* [Exercise directions] Please return every line of the records below that contains the word "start".

* [Materials provided]
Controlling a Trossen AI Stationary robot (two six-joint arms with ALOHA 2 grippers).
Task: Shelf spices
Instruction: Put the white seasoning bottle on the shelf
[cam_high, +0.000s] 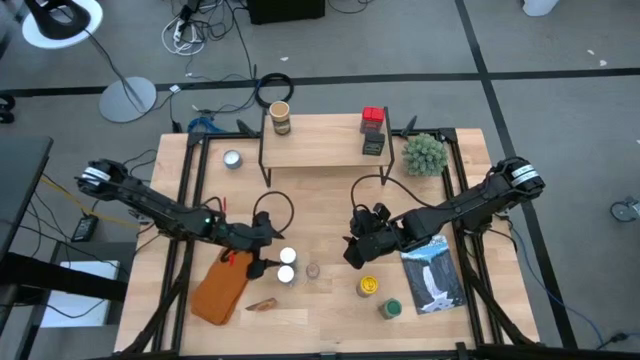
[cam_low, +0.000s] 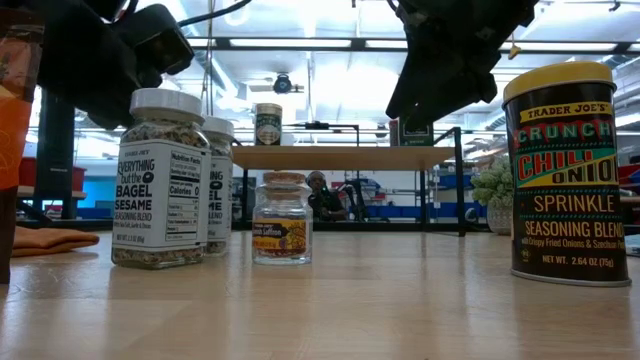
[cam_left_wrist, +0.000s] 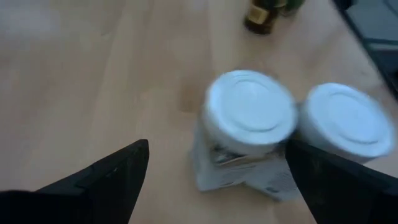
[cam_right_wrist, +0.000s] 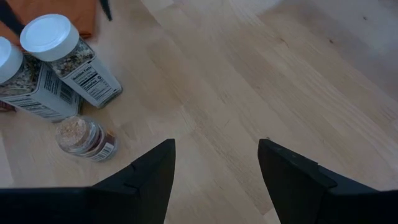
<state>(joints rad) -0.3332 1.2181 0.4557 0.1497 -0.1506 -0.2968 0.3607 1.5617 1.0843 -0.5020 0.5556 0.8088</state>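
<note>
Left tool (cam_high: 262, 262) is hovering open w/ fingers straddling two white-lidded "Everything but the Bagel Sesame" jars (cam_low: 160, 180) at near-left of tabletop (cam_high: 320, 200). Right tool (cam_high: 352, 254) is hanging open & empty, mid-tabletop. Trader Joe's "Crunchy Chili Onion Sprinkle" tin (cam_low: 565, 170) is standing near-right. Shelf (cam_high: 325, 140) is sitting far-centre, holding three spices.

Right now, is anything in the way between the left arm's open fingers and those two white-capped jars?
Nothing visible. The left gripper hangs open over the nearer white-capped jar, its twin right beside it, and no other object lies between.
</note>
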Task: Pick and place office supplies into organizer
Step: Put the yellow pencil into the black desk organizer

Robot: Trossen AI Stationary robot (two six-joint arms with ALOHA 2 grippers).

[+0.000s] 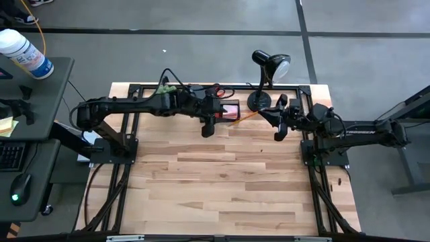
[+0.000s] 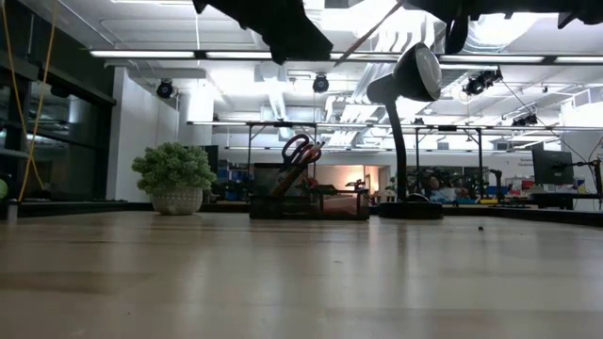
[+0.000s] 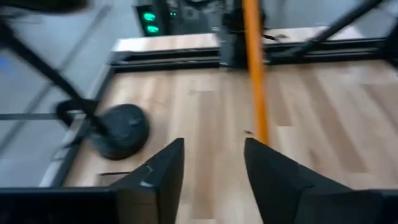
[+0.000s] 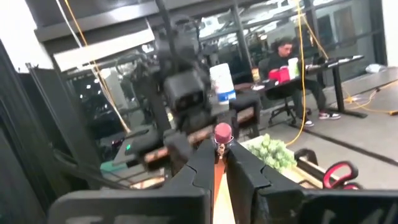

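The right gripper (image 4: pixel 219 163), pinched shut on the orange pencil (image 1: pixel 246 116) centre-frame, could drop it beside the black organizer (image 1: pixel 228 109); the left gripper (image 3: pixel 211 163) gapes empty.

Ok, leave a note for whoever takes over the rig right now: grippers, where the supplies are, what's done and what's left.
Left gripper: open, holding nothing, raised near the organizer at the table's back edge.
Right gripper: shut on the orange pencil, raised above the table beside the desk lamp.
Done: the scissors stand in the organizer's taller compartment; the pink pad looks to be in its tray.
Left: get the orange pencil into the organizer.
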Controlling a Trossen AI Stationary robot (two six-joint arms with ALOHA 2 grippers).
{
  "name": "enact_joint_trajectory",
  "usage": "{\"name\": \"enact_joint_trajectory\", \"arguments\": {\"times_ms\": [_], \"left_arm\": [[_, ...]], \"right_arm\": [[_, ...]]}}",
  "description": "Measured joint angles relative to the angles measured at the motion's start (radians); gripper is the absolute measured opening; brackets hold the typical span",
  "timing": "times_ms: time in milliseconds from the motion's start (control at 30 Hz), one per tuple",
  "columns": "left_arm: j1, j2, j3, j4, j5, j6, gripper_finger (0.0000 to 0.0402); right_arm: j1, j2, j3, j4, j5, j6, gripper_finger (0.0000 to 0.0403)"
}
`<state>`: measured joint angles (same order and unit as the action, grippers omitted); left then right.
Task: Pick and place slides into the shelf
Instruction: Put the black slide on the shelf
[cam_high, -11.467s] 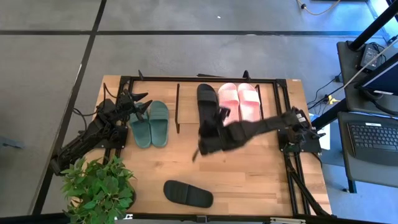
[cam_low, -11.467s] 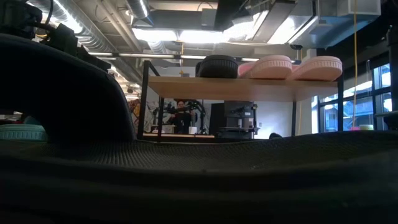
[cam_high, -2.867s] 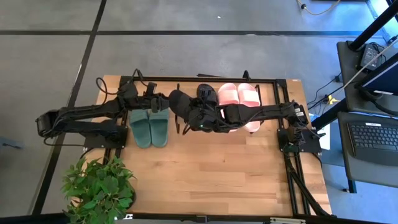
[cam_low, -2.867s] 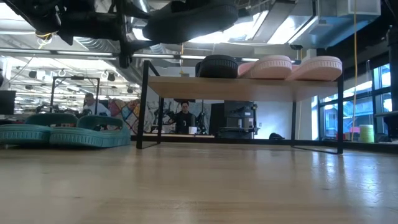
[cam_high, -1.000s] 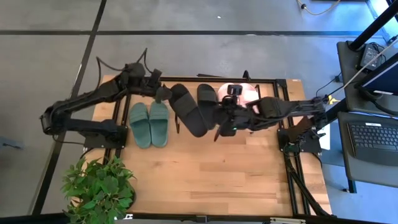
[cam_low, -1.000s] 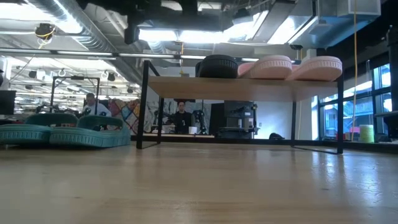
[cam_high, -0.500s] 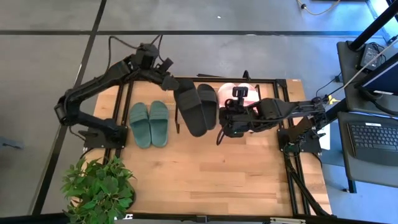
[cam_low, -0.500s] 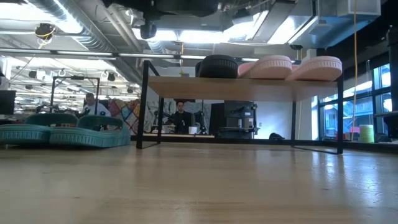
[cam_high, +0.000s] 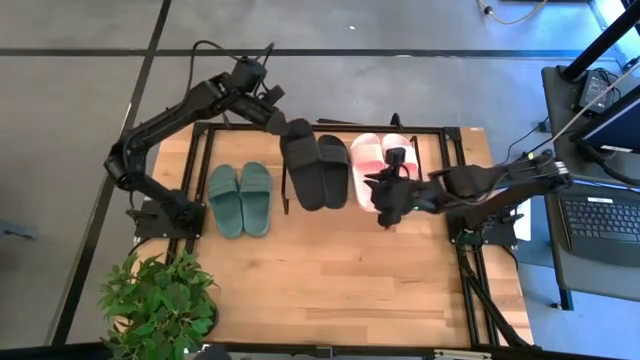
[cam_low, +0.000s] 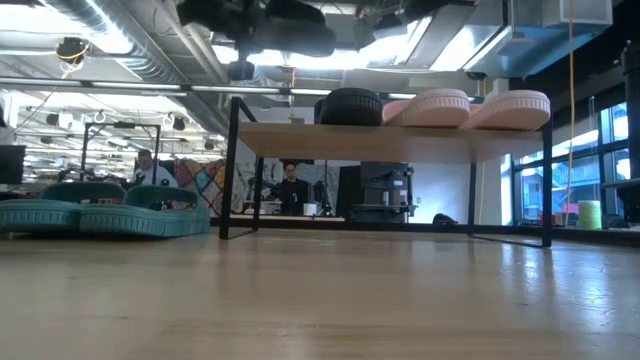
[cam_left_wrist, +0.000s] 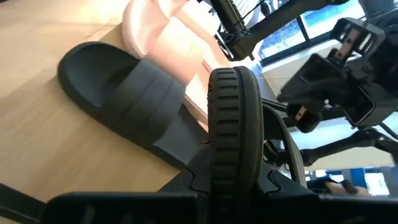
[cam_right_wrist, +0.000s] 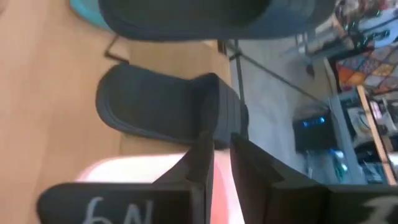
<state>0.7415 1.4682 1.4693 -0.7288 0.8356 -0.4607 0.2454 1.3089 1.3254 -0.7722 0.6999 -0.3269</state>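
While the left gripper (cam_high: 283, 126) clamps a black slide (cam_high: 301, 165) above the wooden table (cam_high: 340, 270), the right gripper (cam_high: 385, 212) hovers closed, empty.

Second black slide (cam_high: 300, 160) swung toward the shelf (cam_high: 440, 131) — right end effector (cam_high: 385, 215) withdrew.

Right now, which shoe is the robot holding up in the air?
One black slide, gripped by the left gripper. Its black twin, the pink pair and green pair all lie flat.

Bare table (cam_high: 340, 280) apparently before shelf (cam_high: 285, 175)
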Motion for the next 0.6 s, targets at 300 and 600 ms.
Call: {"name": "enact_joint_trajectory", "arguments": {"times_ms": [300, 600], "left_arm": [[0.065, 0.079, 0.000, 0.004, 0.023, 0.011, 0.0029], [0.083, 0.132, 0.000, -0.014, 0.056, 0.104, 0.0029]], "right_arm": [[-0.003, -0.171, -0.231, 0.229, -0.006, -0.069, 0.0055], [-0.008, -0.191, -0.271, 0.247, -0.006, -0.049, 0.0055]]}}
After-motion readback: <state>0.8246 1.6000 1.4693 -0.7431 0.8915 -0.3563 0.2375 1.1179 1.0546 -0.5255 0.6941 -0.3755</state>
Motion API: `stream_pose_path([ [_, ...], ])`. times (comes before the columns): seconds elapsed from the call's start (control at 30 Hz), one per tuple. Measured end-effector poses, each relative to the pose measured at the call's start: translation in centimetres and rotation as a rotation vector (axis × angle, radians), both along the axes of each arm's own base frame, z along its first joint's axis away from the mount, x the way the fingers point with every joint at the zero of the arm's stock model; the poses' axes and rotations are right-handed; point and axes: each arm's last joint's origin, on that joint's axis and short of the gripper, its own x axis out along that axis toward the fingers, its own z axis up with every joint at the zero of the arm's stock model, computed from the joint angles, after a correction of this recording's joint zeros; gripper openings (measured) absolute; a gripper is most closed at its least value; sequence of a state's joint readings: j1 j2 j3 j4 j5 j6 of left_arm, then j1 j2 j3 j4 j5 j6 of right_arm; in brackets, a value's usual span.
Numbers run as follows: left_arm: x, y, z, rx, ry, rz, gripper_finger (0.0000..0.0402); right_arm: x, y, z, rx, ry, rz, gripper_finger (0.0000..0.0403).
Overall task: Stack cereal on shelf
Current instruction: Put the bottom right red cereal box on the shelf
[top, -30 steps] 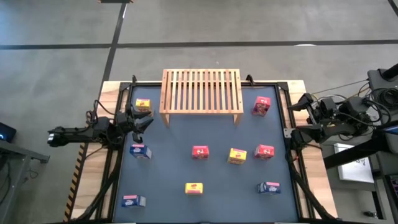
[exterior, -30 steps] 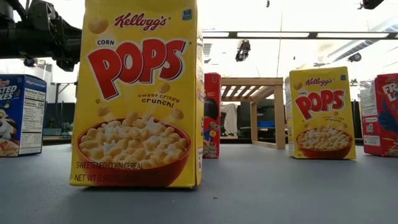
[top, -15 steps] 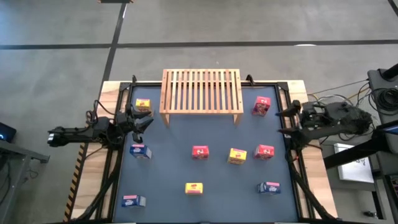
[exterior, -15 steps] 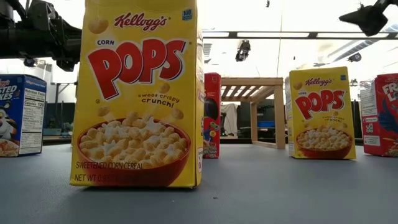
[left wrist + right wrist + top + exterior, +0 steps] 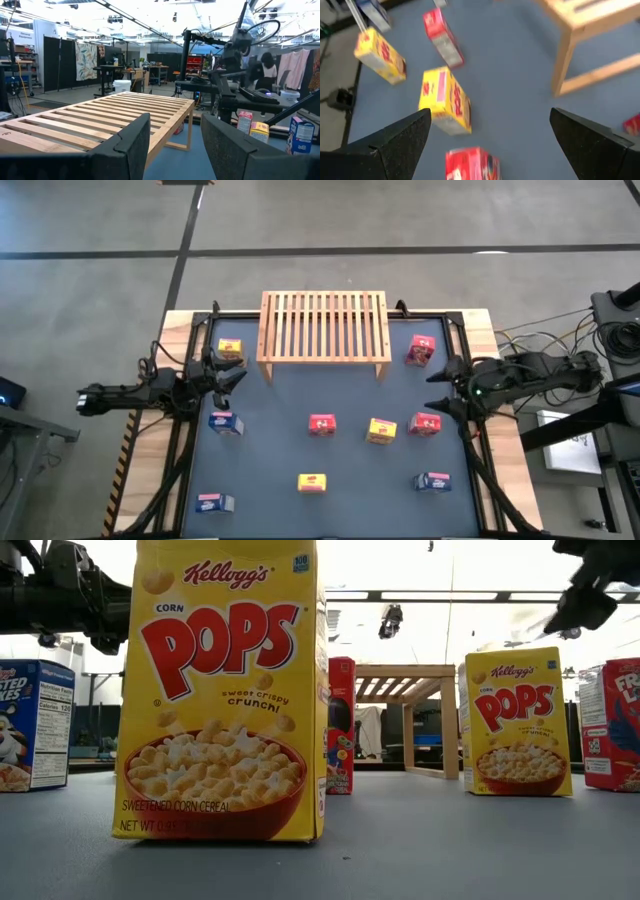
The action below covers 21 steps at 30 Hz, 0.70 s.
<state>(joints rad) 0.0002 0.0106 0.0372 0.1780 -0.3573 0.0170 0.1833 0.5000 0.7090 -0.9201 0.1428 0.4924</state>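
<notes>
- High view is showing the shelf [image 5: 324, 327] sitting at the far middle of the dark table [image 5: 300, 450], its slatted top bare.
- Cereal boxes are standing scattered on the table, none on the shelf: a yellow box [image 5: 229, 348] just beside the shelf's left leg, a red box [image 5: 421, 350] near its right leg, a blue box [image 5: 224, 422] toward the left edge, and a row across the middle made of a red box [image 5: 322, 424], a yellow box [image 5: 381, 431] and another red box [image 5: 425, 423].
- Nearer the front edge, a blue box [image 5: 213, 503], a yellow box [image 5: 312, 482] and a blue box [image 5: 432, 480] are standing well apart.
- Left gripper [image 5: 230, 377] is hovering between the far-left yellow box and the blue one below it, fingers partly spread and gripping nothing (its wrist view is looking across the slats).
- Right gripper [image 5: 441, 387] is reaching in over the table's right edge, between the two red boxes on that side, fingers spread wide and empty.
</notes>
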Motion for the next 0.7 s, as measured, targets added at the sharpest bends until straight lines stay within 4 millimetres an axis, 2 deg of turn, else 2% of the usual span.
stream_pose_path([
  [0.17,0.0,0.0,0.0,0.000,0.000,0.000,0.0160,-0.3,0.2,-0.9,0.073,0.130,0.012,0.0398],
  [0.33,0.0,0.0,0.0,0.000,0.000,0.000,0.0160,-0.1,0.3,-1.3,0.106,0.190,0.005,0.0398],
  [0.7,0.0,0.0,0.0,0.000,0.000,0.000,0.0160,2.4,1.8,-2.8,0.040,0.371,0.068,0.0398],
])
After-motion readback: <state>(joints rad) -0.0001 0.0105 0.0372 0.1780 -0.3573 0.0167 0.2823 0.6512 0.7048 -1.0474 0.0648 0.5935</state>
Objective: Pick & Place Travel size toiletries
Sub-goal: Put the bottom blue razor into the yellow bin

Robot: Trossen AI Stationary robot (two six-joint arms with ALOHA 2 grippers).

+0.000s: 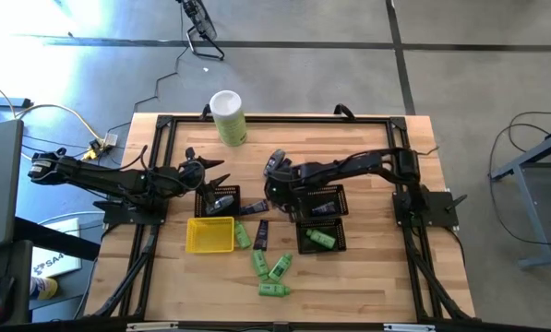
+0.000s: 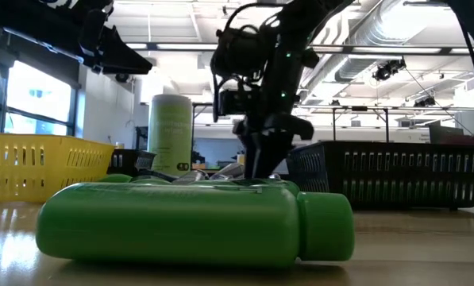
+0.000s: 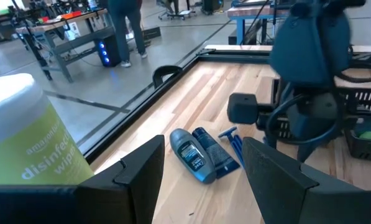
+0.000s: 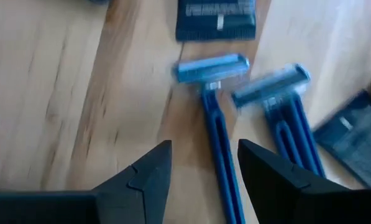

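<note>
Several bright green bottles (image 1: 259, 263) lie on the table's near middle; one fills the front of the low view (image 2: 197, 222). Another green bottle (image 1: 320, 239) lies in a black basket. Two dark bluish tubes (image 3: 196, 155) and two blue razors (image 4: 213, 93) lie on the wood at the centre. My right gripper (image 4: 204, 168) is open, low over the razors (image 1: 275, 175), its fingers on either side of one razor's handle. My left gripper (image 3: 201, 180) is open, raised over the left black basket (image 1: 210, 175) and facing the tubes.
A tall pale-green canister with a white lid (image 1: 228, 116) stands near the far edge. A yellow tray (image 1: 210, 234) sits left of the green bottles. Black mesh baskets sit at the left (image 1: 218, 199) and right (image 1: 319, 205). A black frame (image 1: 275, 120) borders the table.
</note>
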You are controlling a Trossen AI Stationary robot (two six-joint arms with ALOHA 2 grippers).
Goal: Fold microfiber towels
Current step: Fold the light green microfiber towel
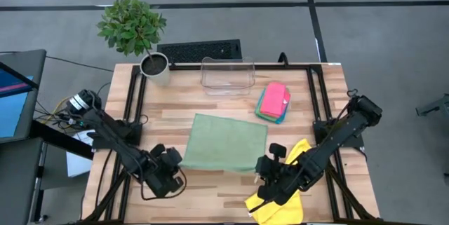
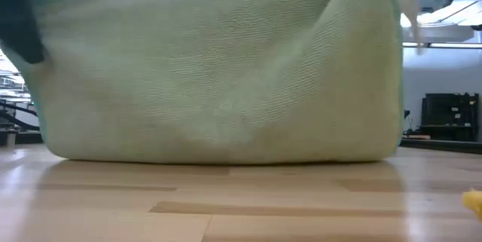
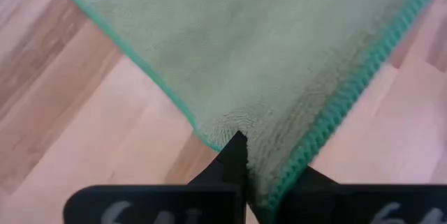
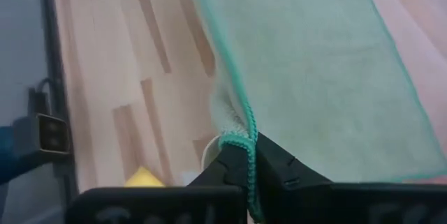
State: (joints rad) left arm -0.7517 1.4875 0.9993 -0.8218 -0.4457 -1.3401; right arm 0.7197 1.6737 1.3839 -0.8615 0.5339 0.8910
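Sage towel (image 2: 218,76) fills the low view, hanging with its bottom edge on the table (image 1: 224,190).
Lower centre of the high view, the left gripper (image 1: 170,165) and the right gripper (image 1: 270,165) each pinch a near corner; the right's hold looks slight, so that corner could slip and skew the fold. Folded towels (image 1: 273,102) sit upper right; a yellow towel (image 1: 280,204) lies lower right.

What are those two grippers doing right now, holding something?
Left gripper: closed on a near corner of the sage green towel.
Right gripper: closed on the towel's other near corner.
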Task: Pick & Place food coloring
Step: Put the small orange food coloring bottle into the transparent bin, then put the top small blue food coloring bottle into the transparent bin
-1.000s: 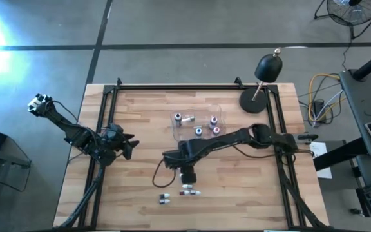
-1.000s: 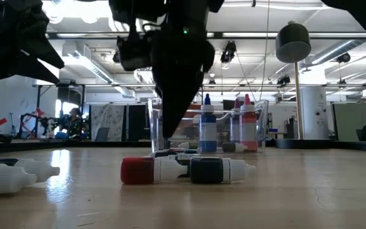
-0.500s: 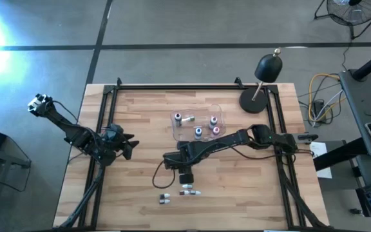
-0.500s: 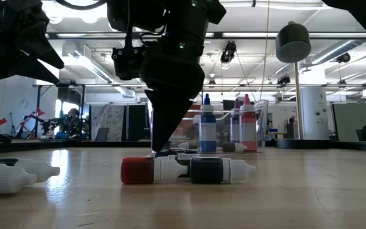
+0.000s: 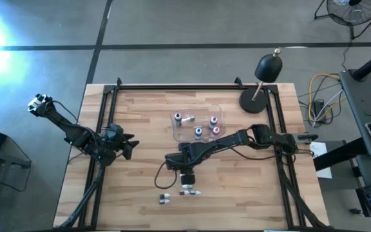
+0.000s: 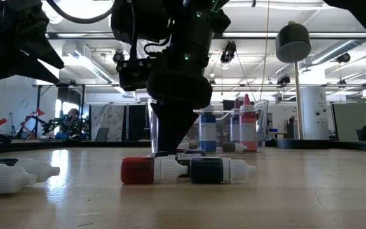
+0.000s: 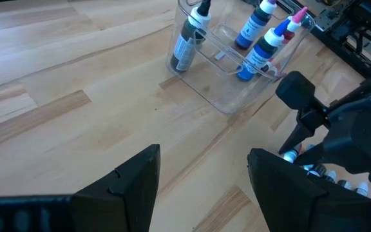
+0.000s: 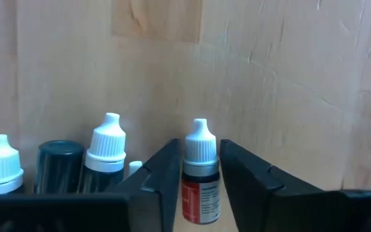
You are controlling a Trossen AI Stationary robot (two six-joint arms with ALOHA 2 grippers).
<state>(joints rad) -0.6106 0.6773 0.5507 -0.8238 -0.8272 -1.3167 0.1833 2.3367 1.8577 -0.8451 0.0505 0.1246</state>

* [Solution to this problem]
  "description": "Measured joint angles relative to the angles measured at the motion's start (radians); gripper is the absolute measured opening; brackets hold the typical span",
  "timing": "times_ms: time in milliseconds from the motion's start (control at 30 Hz), one per tuple",
Motion API: `stream_pose_path([ [_, ...], ])`. times (comes before the columns): seconds elapsed from the call's start (control at 30 Hz), one per tuple. Measured end-effector poses, each relative to the pose measured at the call's start: translation in centimetres and rotation as a rotation vector (axis × angle, radians), both along the axes of each arm's own base frame, z along its first joint's axis away from the mount, x the way the fingers point with every joint at the zero of the arm's stock model; the poses' axes and rotations are right-handed; point and axes: each arm's last joint's origin, on that joint's axis and short of the gripper, its own x axis out along that axis toward the fingers, its own z axis up with every joint at the zero of the arm's stock model, computed from the joint angles, after a correction of this recording's joint zeros; gripper openings (measured) absolute; a gripper is most closed at its least value; sequence of a state's joint readings: j1 j2 j3 j4 j5 j6 of left_arm, then j1 j2 j3 j4 j5 j6 of right_arm; in brackets, a value's usual span.

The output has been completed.